Where It Does Not Help

If your workload is naturally cold — one request per user every few hours, with no repetition — the cache just adds complexity. The write is more expensive than a normal input token, so a cache that never hits costs you more than no cache at all.

If your prompt is small, the savings are real in percentage terms but trivial in absolute terms. Spending engineering time to cache a 500-token prompt that costs fractions of a cent per call rarely pays back.

Measurement Beats Intuition

I stopped trusting my intuition about which prompts would cache well. Every workload gets a dashboard showing cache reads versus cache writes versus uncached input tokens, broken down by call type. The first version of that dashboard surprised me in both directions: workloads I assumed were caching well were not, and workloads I thought were too dynamic were actually very cacheable after small changes to the prompt layout.

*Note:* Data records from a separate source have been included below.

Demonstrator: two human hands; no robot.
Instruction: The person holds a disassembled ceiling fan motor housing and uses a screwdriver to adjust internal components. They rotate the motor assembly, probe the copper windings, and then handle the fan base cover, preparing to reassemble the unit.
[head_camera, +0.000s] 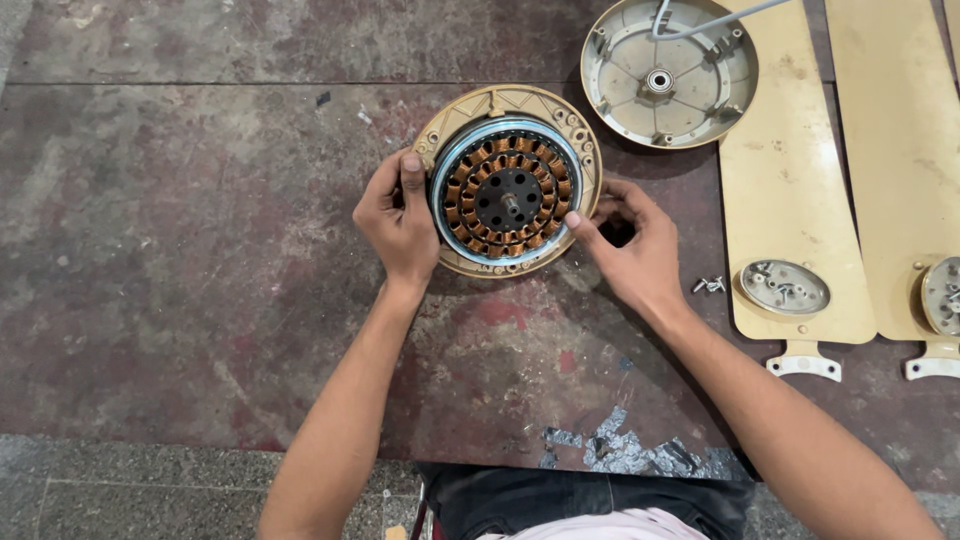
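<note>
While both hands press in from either side, the round fan-motor stator (507, 197), a disc of copper windings inside a bluish steel ring with a dark hub and short shaft at its middle, sits in the cream-gold cast metal housing (510, 100) near the middle of the scene.

The left hand (400, 225) is half curled against the left edge of the ring, thumb laid up along the rim and the other fingers folded beside the housing. The right hand (632, 250) is loosely curled at the near right edge, its thumb tip pushed against the ring and its fingers bent over the housing's flange. Neither hand wraps the stator; they pinch it between them.

By the look of it, the stator is being worked in its seat, either eased out or settled in; I cannot tell which. Either way the next move calls for even force from both sides, so the ring does not cock and jam in the housing.

Far right lies the matching pale grey bowl-shaped cover (668, 70) with a white cable (720, 18) leading out of it. Right of the hands, two cream-gold flat fan blades (790, 180) lie side by side, with small loose screws (709, 285) just beside the nearer one.

All of it rests on a worn, dark red stone floor (180, 250), mottled with grey, with scraps of crumpled silver foil (625, 455) near the person's lap.
</note>
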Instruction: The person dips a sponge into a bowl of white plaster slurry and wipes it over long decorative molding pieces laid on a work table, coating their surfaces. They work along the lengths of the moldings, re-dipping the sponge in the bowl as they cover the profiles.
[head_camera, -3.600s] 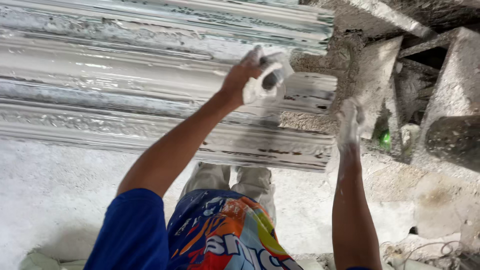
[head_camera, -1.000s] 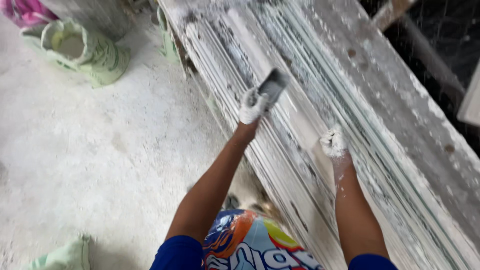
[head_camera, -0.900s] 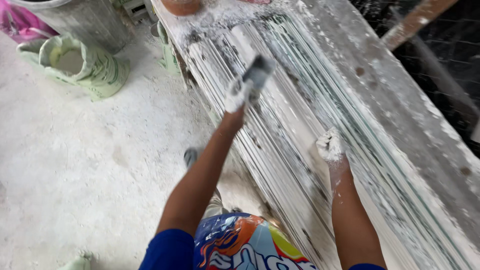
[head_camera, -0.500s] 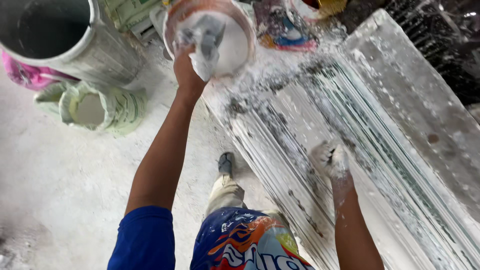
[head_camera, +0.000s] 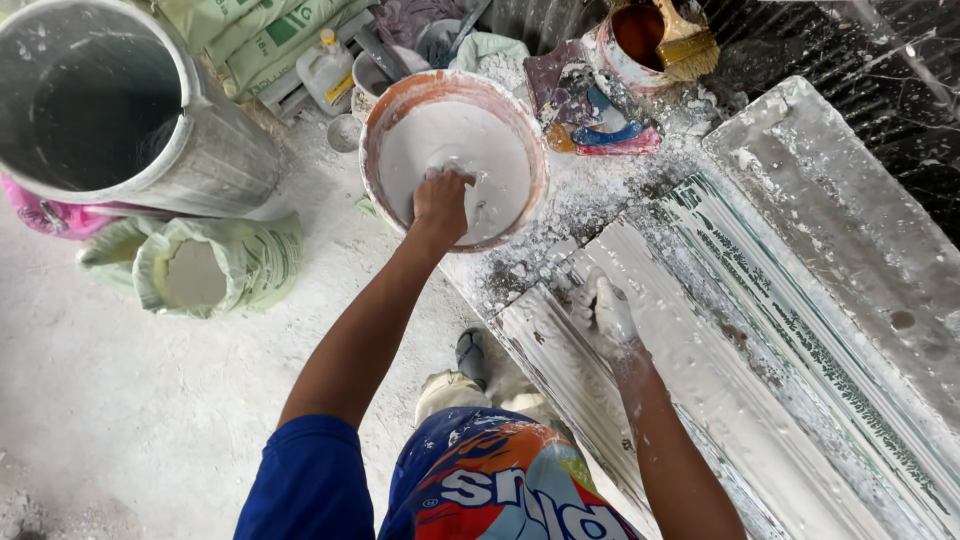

The rule I now follow: do not enable caching on a new call path without first landing the observability. The cache is invisible in your application logs. It is only visible in the response metadata, which you have to forward somewhere useful.

Small Patterns That Compound

One pattern that paid off in several places: separate the truly stable system prompt from the per-request policy overrides. Put the stable part first, cache it, and let the dynamic overrides be small and uncached. That alone can take a session-based agent from 70% uncached spend to 10%.

Another pattern: when you tune an agent, avoid rewriting the system prompt mid-conversation. Each rewrite burns the cache for every user on that pathway. If you need to experiment, shadow the new prompt on a separate cache line instead of editing the live one.

When to Reach for It

Prompt caching is not a general-purpose optimization. It is a workload-specific one. It pays off when you have large, stable prefixes and a request volume high enough to keep the cache warm. For those workloads, it is easily the biggest cost lever available. For everything else, skip it.

The tools to use caching well are not in the API. They are in the discipline around your prompt: keeping it stable, logging its shape, and measuring what the cache actually does. Once those are in place, the rest is arithmetic.